The government is financing the convention centre as a joint venture with Mr Ruparelia. The project, whose MoU was signed last year in February, is tagged to a cost of $40m (about Shs147b).
The multi-billion convention centre at Speke Resort Munyonyo is set to host the upcoming Non-Aligned Movement (NAM) summit will be held in early January 2024.
The Ministry of Finance says it has finalised the budget and presented a supplementary request to Parliament of Shs86.4 billion to co-invest in the project as a Public-Private Partnership.
MPs on the Budget Committee appreciated the foresight of the project and have indicated the request will be approved.
The Convention Centre is supposed to be fully functional by January next year in time for the NAM Summit. Once completed, the centre will have a 3,500-seat ultra-modern auditorium, a suspended restaurant overlooking Lake Victoria and smaller conference rooms or sideline meetings during the summit.
During an NRM caucus closed-door meeting chaired by Prime Minister Robinah Nabbanja, some MPs asked why the government was entering a joint venture and not constructing their own.
However, several MPs reasoned that the government lacks the capacity to build facilities of such magnitude and the timelines at which it constructs its own structures such as Parliament’s Chambers and Finance House cannot meet the timelines for the summits.
It was also noted that the Conventional Centre will be vital in future summits of international magnitude that the government will host.
NAM comprises 120 countries that are not aligned to any of the rival eastern and western power blocs and it was founded during the Asian-Africa meeting in Bandung, Indonesia, in 1955. The G77 is a coalition of UN countries from the global south to advance their collective economic interest.
Preparation for hosting the two summits has been in works since 2019, when Uganda was endorsed for the chairmanship of NAM from 2022- 2025, and the government is hedging on them to salvage its image on the international fora.
While the government approved the convention centre project, in earnest insiders say it remains a polarising subject owing to the experience of Commonwealth Speke Resort Munyonyo to accommodate Commonwealth Heads of Government (Chogm) in 2007.
Earlier this month, Prime Minister Robinah Nabbanja convened an executive meeting to discuss the project. The meeting was attended by Sudhir himself and officials from the Ministries of Finance and Works led by their respective permanent secretaries.

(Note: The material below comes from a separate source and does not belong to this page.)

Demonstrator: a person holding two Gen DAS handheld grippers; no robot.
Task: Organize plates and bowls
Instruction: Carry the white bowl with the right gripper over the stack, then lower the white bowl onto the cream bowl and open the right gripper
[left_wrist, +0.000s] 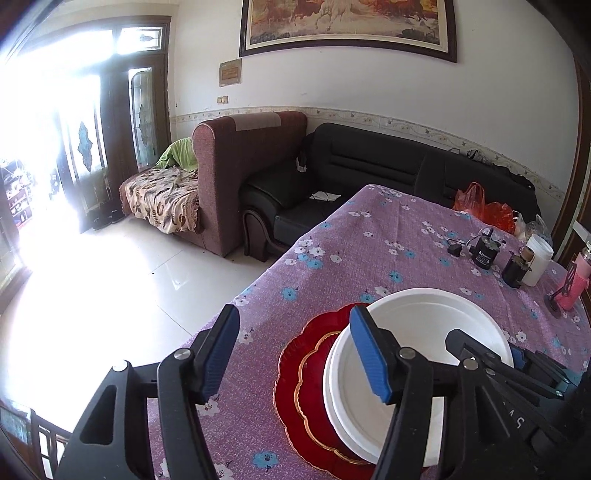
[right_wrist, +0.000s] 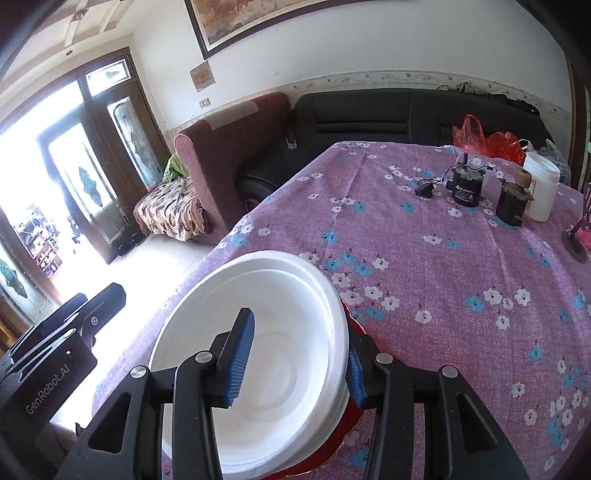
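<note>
R tool open astride white bowls' rim | on red plate | floral cloth

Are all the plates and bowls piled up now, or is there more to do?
Looks nearly done: the white dishes sit nested on the red plates in one pile on the flowery tablecloth. Nothing is held: the left gripper is open beside the pile, and the right gripper is open around the white rim. No other dishes show.
</note>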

Dr Sudhir has a track record of meeting construction deadlines at the same time delivering world-class facilities.
It is not the first time he will deliver a successful Public Private Partnership project as in 2007, he was able to deliver the Munyonyo Commonwealth Resort that hosted the Commonwealth Heads of Governments Meeting (CHOGM).
The centre has gone on to host several high-profile meetings over the years.